On balance, CDFI loan portfolios continued to perform reasonably well through June 30. Real estate lenders’ delinquencies ticked up slightly yet remained strong. For business and microlenders, 30- and 90-day delinquencies decreased nominally from December 31 to June 30. We will be watching these figures closely, especially if recently enacted government support for small businesses dries up.
Thus far, CDFIs appear to be prudently managing liquidity to ensure seamless operations, meet creditor obligations, and make loans. The current ratio for CDFIs is traditionally somewhat variable, as it can be affected by large awards and balloon loans coming due. Current ratios at June 30 did not display sharp difference from historic norms. As noted, CDFIs are getting money out the door to help their borrowers, but they are nonetheless responsibly managing capital liquidity. Capital liquidity—as measured by the deployment ratio (loans outstanding/total financing funds)—ranges within a much tighter band than current ratio metrics, but also had not changed significantly. Deployment among the bottom and top quartile of real estate lenders at June 30 was 70% and 90%, respectively. Small business lenders typically hold more of their liquidity on balance sheet. These lenders had deployment rates in the bottom and top quartile of 60% and 80%, respectively.
As we enter the fourth quarter of 2020, experts warn that from a public health perspective some of the most challenging days lie ahead. At the time of this writing, Aeris is processing calendar year Q3 2020 performance data, and will continue to monitor performance in the coming quarters as CDFIs continue to respond to the economic fallout from the virus. As always, Aeris Rating Reports will provide detailed information about an individual CDFI’s impact performance and financial condition, including their pandemic response.

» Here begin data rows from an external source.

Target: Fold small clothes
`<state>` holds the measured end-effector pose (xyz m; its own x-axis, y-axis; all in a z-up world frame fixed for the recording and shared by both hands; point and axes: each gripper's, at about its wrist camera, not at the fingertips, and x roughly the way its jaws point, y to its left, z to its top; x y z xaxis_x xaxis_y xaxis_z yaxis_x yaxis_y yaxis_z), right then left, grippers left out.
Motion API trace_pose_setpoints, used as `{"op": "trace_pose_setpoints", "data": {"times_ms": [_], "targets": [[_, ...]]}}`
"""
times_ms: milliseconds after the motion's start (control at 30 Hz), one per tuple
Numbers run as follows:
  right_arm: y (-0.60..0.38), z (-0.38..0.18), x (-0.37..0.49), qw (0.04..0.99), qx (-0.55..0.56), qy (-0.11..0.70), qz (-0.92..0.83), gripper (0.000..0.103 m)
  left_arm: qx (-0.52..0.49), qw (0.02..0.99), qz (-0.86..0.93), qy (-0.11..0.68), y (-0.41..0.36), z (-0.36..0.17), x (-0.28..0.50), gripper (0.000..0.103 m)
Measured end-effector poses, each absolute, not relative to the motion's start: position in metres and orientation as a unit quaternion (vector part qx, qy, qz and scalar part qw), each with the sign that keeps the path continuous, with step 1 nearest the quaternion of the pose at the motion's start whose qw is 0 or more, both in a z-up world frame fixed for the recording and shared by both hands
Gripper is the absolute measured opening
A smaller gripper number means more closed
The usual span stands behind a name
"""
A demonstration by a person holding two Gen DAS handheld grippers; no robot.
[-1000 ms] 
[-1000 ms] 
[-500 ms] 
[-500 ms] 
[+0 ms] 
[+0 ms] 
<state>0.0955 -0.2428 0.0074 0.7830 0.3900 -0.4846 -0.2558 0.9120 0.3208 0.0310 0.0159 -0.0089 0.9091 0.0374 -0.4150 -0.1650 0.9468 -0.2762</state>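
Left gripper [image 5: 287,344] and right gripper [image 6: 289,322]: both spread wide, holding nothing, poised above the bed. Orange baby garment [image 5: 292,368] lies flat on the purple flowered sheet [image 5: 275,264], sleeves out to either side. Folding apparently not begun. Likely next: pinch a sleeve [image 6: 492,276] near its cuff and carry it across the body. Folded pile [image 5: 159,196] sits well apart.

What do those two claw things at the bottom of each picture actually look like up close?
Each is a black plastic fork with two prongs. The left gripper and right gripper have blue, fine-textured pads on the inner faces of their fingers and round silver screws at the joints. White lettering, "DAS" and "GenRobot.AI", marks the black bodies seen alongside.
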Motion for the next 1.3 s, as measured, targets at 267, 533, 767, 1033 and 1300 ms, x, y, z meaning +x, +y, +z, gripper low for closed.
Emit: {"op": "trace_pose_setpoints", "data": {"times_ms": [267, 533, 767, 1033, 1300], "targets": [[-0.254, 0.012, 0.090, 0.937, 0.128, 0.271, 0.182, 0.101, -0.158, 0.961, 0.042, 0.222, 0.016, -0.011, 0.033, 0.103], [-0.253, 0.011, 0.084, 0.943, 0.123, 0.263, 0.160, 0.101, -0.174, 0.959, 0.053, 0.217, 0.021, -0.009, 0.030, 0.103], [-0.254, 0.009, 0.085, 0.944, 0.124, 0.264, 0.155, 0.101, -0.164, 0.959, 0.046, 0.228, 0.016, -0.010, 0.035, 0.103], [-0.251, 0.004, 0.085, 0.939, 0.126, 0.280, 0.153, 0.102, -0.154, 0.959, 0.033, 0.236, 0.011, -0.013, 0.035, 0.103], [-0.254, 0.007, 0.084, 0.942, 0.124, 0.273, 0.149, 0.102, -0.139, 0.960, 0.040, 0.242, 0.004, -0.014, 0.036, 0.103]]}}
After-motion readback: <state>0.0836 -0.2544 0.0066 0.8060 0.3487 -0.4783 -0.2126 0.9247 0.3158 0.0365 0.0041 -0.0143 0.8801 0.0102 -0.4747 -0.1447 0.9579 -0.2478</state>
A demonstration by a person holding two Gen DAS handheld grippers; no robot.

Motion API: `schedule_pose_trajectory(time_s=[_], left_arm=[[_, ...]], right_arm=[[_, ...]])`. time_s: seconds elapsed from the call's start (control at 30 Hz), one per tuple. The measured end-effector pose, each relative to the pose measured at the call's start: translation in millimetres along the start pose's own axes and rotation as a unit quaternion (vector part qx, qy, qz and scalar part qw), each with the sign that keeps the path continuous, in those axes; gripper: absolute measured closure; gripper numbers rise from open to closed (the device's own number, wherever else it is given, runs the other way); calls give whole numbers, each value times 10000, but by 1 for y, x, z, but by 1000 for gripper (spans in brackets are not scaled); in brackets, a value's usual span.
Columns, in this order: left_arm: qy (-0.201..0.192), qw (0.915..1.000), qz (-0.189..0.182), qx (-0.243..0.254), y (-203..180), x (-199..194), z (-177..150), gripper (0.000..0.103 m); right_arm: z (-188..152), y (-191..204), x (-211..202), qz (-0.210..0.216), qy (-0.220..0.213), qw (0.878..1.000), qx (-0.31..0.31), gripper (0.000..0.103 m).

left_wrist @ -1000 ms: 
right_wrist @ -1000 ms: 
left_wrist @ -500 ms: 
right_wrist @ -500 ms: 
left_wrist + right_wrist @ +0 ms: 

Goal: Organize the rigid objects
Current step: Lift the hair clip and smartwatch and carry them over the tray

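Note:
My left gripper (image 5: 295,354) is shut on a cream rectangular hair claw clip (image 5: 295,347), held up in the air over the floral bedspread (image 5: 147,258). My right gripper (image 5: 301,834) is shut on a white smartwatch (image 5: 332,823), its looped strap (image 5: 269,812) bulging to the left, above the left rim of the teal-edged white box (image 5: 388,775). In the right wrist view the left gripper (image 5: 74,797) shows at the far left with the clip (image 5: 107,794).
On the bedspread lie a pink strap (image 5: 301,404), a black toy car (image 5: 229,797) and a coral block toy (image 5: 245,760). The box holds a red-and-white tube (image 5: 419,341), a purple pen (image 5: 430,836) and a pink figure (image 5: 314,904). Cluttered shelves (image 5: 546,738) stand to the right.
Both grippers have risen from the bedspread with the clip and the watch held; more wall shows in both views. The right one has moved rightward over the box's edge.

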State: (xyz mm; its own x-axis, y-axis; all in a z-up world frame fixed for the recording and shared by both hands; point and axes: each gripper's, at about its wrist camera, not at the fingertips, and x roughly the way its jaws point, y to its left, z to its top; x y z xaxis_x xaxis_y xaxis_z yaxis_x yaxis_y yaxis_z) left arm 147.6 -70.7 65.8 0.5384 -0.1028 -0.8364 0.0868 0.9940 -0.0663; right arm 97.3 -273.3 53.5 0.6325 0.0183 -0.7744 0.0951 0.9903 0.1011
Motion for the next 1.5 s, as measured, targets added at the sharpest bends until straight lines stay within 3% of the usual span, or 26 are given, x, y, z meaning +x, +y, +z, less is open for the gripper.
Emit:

Are you an investor with questions about the performance of your own CDFI portfolio? We are eager to hear from you. Contact us if you would like to discuss your portfolio, ask questions, or hear more about what we are seeing through our CDFI ratings and data collection work. Are you a CDFI loan fund that would like to participate in our database? Let us know.
¹ This article uses the term “community businesses” as shorthand to describe the range of borrowers that CDFIs serve (with the exception of consumer credit): i.e., small businesses, microenterprises, community facilities and other nonprofits, charter schools, affordable housing developers, etc.